■ Activity
A complete response lists each line of the data below that includes the word "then".

■ Stored data
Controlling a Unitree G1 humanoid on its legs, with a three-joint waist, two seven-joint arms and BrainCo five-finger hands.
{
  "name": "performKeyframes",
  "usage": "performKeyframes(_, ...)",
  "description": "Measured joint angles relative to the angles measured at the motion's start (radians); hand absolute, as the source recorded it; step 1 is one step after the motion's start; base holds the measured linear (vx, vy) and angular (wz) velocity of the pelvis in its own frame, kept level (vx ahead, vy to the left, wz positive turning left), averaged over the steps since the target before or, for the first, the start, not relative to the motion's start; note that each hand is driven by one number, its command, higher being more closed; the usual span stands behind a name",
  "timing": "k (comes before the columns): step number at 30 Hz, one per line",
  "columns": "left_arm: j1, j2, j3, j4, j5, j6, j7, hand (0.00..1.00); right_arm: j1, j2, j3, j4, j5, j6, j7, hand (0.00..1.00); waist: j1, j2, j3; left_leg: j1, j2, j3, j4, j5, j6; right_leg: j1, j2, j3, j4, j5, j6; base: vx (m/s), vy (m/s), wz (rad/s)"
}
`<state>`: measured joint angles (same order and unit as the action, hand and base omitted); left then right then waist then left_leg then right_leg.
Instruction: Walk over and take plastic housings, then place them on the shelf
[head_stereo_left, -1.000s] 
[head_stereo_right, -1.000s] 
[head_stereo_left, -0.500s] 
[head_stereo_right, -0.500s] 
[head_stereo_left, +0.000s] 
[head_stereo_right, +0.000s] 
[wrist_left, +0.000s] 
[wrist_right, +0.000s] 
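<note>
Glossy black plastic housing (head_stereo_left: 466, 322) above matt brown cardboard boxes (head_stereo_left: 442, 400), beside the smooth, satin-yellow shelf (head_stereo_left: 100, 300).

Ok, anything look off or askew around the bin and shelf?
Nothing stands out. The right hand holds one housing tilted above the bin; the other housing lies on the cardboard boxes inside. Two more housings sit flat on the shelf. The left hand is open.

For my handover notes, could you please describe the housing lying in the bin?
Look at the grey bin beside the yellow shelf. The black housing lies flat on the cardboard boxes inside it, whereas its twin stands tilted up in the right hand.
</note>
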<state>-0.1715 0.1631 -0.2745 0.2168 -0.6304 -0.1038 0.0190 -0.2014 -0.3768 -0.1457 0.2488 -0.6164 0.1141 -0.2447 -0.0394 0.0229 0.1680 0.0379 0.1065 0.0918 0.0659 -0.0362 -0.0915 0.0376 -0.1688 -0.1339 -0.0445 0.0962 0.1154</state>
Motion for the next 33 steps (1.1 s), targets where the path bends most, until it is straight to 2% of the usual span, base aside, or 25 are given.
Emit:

■ Answer to the problem
`<state>`: measured joint angles (same order and unit as the action, hand and base omitted); left then right then waist then left_leg then right_leg.
Instruction: Walk over and take plastic housings, then place them on the shelf

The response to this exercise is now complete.